Directions for this task — Look in the material below for the line with "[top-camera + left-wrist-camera" and the line with "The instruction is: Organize", then set down exactly those two lines and all lines between, nothing more.
Start of Block
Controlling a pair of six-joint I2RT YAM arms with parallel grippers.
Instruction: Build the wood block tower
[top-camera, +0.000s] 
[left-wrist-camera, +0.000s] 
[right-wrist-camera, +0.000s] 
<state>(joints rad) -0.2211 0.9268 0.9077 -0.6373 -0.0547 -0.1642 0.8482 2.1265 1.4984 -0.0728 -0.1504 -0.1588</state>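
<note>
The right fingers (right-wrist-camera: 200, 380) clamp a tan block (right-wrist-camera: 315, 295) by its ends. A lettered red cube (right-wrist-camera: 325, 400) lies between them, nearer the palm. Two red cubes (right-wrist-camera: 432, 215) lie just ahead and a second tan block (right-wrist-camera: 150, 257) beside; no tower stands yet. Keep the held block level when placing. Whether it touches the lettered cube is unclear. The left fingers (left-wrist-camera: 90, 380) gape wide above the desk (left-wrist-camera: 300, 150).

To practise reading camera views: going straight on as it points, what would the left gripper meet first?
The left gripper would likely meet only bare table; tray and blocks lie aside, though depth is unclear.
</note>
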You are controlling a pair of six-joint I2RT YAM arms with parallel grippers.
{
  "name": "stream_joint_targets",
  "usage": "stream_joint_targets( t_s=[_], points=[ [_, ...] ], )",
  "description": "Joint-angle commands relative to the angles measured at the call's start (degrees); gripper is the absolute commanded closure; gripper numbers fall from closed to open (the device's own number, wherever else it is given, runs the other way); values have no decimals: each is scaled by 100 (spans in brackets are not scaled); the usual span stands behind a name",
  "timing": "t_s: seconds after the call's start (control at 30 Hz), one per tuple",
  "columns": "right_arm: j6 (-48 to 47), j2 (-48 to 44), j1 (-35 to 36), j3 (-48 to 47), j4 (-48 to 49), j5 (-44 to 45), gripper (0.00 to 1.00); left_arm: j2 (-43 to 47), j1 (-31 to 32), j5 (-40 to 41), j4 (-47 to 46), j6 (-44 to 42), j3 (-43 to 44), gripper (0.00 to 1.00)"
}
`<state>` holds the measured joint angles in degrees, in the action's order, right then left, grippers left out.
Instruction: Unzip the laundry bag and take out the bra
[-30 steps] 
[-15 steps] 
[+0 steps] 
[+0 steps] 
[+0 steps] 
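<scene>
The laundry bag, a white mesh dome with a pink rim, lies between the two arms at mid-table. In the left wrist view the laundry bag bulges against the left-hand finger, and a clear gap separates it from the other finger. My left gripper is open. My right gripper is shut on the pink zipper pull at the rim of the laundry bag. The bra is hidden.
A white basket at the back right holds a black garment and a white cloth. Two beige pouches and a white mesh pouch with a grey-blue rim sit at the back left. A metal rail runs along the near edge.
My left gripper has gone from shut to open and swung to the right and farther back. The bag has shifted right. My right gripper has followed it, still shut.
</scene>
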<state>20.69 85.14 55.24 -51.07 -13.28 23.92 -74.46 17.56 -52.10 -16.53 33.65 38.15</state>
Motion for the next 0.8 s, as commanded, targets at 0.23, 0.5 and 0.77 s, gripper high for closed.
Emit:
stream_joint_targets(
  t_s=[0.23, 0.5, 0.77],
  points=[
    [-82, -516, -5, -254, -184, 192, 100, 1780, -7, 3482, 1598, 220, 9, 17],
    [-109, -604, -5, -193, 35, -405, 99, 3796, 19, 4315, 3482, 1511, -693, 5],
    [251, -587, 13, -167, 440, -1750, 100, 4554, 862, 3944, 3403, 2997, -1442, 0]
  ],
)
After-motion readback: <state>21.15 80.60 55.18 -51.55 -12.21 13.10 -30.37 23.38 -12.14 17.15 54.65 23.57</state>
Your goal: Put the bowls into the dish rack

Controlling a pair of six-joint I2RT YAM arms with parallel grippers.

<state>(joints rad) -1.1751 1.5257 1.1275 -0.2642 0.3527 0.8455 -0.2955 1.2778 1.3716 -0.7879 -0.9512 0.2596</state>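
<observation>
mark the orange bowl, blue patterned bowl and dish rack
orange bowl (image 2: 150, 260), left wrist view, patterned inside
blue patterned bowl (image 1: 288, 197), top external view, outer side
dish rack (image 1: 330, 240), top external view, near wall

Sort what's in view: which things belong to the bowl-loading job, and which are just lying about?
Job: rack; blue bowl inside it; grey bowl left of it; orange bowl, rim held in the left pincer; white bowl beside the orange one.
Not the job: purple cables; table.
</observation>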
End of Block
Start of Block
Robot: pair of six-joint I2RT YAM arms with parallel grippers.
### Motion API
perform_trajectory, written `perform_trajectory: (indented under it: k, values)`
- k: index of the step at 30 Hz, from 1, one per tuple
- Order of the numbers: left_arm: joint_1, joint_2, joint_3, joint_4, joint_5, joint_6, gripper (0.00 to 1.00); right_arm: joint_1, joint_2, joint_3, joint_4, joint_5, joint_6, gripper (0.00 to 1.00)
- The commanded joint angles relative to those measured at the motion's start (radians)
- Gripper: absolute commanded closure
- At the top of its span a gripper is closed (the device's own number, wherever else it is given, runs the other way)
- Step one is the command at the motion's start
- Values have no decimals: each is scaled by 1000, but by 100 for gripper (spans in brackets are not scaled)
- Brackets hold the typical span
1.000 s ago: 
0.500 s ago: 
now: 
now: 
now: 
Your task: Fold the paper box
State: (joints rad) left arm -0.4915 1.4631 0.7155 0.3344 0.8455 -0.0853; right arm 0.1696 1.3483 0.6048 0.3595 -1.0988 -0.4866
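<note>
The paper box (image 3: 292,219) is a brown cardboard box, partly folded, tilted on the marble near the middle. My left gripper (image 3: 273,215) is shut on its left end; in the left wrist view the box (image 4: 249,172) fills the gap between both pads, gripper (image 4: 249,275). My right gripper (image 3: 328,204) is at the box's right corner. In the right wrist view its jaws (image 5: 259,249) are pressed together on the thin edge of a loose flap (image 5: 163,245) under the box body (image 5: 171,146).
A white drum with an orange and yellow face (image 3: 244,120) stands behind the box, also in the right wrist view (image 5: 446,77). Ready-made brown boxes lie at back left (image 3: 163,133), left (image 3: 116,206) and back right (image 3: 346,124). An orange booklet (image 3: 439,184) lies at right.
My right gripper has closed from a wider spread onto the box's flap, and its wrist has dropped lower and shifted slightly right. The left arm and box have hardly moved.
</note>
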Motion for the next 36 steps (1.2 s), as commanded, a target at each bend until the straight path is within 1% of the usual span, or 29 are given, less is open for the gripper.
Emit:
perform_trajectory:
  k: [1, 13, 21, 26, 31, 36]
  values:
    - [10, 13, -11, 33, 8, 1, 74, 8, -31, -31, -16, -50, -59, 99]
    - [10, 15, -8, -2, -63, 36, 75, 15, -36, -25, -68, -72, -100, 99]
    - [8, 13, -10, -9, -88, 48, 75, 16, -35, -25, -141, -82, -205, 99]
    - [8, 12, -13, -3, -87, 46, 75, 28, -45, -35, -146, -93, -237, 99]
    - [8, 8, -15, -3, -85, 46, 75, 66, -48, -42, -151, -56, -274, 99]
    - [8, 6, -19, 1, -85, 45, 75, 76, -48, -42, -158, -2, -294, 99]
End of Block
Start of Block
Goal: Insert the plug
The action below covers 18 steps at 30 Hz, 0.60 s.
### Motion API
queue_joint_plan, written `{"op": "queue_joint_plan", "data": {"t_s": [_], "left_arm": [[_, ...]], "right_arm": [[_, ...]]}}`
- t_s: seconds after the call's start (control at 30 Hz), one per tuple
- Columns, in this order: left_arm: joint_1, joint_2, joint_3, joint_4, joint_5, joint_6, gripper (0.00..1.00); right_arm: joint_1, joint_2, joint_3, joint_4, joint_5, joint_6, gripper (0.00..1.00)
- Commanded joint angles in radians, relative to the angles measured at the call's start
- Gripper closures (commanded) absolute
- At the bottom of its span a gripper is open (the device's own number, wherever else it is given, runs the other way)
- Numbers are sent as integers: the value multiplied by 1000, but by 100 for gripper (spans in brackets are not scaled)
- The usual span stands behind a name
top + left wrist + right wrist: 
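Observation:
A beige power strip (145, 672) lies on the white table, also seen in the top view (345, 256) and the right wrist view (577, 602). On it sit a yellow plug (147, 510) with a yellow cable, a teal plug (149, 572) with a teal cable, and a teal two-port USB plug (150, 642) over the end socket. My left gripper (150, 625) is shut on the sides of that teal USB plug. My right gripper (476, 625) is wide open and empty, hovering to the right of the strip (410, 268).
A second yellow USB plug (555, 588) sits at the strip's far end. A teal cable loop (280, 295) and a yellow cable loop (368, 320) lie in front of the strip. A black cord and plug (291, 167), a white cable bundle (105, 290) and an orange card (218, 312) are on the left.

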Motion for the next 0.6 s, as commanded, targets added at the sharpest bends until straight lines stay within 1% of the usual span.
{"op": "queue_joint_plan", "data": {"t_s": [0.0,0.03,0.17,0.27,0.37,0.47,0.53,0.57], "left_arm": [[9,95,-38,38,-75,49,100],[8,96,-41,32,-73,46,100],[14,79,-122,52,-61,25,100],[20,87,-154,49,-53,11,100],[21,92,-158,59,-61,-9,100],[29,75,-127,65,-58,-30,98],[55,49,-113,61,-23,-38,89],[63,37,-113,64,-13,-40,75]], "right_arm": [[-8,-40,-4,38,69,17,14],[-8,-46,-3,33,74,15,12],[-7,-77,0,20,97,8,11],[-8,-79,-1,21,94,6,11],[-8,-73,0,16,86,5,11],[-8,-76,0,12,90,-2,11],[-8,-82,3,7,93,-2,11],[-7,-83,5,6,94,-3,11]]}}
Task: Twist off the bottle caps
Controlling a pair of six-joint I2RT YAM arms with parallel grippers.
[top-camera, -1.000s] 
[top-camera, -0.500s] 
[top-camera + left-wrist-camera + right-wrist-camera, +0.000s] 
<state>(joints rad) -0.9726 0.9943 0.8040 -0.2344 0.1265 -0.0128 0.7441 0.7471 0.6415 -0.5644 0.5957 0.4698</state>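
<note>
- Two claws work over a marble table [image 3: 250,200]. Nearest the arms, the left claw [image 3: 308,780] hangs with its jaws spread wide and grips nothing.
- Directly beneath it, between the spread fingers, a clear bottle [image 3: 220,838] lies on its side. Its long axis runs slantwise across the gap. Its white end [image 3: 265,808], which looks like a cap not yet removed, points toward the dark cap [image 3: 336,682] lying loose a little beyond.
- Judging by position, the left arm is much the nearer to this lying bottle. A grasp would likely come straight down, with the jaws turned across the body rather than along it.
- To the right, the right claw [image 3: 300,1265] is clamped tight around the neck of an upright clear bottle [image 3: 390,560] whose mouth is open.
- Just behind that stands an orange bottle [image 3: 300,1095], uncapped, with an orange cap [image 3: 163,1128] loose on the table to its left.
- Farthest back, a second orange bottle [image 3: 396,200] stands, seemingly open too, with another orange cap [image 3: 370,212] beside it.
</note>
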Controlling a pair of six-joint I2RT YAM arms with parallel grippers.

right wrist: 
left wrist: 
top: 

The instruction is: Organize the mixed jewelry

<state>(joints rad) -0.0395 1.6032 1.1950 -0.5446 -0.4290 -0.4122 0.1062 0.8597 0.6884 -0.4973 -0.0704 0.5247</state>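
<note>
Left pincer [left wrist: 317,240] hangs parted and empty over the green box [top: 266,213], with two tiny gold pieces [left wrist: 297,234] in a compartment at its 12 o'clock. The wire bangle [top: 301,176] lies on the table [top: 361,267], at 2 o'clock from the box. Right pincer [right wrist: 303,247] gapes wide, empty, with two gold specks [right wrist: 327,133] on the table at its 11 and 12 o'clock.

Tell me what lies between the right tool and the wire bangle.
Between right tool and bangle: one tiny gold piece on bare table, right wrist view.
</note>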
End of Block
Reply —
[top-camera + left-wrist-camera + right-wrist-camera, +0.000s] 
<state>(joints rad) -0.9726 0.9943 0.8040 -0.2344 0.1265 -0.0128 0.7441 0.7471 0.6415 -0.5644 0.5957 0.4698</state>
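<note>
- Two claws work over a marble table [image 3: 250,200]. Nearest the arms, the left claw [image 3: 308,780] hangs with its jaws spread wide and grips nothing.
- Directly beneath it, between the spread fingers, a clear bottle [image 3: 220,838] lies on its side. Its long axis runs slantwise across the gap. Its white end [image 3: 265,808], which looks like a cap not yet removed, points toward the dark cap [image 3: 336,682] lying loose a little beyond.
- Judging by position, the left arm is much the nearer to this lying bottle. A grasp would likely come straight down, with the jaws turned across the body rather than along it.
- To the right, the right claw [image 3: 300,1265] is clamped tight around the neck of an upright clear bottle [image 3: 390,560] whose mouth is open.
- Just behind that stands an orange bottle [image 3: 300,1095], uncapped, with an orange cap [image 3: 163,1128] loose on the table to its left.
- Farthest back, a second orange bottle [image 3: 396,200] stands, seemingly open too, with another orange cap [image 3: 370,212] beside it.
</note>
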Controlling a pair of six-joint I2RT YAM arms with parallel grippers.

right wrist: 
left wrist: 
top: 

The instruction is: Organize the mixed jewelry

No more is needed for this exercise.